* WORK TO COMPLETE *
Where does the string "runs" occur in the records below? Copy every line that holds it.

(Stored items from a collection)
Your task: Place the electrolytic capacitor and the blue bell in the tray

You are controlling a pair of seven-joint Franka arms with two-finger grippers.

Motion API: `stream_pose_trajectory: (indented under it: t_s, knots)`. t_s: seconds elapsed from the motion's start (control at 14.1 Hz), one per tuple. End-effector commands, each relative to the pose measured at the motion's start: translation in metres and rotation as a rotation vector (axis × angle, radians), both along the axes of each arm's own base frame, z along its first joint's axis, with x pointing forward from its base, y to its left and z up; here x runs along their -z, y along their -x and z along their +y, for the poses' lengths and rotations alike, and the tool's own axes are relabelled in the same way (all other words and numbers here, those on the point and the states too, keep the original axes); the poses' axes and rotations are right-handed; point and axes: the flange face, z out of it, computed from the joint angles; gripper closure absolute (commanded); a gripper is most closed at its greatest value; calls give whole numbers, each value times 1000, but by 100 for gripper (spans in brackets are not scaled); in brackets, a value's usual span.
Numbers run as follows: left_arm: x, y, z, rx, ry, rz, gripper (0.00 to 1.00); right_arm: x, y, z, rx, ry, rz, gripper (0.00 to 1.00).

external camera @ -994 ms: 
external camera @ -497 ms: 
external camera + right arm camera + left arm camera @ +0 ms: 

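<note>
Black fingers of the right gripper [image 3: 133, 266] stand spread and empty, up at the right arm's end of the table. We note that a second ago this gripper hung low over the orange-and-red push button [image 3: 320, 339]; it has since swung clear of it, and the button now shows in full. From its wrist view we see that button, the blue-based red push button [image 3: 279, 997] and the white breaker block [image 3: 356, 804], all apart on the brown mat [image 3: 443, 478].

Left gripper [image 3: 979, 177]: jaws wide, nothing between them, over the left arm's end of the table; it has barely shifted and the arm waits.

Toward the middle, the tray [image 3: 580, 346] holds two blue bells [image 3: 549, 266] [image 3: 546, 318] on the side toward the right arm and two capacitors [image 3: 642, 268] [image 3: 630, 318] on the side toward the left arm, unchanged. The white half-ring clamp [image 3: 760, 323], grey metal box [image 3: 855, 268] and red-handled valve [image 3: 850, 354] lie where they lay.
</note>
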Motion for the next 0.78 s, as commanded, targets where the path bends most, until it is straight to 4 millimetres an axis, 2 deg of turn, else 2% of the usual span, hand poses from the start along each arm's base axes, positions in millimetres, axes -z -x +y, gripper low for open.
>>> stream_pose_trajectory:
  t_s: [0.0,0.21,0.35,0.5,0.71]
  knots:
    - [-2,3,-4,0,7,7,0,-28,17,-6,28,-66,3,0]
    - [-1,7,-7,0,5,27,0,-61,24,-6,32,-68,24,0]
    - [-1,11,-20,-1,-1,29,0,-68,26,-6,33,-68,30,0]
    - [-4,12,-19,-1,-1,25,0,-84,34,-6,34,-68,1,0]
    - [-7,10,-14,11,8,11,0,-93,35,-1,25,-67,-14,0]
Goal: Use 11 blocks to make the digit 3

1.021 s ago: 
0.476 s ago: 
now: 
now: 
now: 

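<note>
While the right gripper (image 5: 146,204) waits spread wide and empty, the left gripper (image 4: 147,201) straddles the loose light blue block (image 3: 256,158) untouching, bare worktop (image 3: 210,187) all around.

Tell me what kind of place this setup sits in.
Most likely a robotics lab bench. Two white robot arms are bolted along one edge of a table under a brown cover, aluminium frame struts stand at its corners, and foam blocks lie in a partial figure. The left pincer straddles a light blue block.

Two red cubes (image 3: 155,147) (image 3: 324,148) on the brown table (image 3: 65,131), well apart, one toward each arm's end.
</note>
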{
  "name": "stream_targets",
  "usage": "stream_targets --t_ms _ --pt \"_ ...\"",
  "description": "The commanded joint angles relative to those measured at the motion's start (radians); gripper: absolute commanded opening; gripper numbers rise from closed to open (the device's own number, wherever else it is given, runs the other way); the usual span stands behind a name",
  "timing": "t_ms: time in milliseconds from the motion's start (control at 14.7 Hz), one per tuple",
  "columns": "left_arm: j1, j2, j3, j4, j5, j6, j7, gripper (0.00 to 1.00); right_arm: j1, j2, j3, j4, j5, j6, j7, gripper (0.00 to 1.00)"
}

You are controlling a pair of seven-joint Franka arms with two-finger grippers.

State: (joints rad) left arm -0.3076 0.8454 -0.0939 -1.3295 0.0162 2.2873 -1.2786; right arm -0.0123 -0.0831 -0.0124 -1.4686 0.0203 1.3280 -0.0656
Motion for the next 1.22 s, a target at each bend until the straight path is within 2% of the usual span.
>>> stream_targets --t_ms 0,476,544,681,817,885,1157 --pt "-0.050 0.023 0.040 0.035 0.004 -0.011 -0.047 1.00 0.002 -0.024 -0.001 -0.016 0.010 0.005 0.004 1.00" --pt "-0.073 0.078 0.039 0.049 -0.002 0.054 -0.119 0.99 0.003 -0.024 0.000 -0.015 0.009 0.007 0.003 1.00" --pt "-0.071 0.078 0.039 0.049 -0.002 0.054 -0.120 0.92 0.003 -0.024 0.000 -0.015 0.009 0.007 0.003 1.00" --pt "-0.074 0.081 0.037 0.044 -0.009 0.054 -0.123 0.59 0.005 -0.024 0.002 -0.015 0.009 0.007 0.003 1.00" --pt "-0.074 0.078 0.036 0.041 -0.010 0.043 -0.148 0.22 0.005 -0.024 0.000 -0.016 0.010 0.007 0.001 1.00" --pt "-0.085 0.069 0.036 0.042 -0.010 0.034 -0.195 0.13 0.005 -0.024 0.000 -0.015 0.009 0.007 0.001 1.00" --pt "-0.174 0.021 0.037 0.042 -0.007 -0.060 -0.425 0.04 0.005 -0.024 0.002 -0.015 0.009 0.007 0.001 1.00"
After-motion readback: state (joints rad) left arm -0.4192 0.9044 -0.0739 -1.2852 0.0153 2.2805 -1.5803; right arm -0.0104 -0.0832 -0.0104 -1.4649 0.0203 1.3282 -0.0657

* WRITTEN ANSWER *
Motion API: `stream_pose_trajectory: (indented under it: t_s, knots)`. t_s: seconds elapsed from the motion's start (control at 14.1 Hz), one per tuple. End-effector commands, each relative to the pose measured at the motion's start: translation in metres and rotation as a rotation vector (axis × angle, radians), both along the axes of each arm's own base frame, z along its first joint's axis, with x pointing forward from its base, y to its left and z up; here x runs along their -z, y along their -x and z along their +y, for the poses' lengths and rotations alike, and the tool's own axes are relabelled in the same way (all other words and numbers here, those on the point and the states too, keep the original axes); the poses' axes and rotations are right-handed; point and axes: the flange face, z out of it, computed from the joint angles; gripper closure absolute (commanded); a gripper is most closed at its greatest value; calls give whole numbers, each value times 1000, but by 100 for gripper (spans in brackets are not scaled); in brackets, a value's usual span.
  "description": "The commanded joint angles relative to those measured at the motion's start (radians); gripper: absolute commanded opening; gripper numbers rise from closed to open (the device's own number, wherever else it is given, runs the other way); the usual span stands behind a name",

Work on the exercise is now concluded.